- [Task to carry out] Please work out how many lines in the records below include the word "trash", and reply with that number only.

(Items from a dataset)
========================

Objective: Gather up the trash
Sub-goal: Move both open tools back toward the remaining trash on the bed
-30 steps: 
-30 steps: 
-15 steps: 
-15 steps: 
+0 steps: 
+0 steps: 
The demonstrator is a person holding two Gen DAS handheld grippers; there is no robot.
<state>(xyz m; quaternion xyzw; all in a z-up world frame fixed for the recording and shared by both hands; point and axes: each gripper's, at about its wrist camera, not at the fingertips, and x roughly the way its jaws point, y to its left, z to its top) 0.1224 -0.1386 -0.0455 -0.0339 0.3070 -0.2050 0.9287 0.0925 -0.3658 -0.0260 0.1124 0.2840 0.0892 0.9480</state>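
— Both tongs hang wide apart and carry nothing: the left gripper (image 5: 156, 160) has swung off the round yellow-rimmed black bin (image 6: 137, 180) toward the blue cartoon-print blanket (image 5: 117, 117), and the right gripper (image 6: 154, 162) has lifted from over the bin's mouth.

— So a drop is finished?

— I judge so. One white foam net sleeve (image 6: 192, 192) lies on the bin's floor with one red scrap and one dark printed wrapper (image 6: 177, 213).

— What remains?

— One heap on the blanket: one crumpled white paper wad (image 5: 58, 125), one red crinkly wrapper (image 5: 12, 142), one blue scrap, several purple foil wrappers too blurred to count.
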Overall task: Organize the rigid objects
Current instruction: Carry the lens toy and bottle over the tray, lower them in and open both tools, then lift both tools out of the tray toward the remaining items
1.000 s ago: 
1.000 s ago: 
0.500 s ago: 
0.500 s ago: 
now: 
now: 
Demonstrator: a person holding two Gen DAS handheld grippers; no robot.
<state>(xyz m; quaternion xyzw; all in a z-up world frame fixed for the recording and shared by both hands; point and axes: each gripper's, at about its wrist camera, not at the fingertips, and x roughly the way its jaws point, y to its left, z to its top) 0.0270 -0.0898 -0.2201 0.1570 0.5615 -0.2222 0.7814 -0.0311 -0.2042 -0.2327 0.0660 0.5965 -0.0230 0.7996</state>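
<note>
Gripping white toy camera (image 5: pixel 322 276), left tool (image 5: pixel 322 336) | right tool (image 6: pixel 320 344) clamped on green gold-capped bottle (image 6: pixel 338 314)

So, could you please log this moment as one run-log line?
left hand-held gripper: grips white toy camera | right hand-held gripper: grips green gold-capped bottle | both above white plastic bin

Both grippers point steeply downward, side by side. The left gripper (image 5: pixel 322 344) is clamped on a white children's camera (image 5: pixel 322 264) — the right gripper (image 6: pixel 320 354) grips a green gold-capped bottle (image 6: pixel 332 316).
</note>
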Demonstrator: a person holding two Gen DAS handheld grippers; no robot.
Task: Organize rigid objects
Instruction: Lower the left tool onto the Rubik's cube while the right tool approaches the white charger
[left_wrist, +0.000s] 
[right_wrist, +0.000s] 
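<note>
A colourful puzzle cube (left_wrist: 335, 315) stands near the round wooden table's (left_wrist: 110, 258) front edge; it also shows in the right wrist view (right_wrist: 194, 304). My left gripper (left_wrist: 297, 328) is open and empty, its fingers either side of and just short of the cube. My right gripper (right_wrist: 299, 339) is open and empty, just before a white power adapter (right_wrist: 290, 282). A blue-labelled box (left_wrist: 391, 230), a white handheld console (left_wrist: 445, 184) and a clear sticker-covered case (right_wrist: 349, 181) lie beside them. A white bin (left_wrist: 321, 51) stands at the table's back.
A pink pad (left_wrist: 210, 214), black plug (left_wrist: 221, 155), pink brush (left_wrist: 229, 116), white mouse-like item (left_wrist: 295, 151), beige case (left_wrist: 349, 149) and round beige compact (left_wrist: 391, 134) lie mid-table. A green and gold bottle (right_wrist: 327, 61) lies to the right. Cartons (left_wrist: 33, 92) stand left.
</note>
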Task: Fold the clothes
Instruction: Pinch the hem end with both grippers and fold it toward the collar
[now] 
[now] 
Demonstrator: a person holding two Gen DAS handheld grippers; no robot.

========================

- [Solution to this task] 2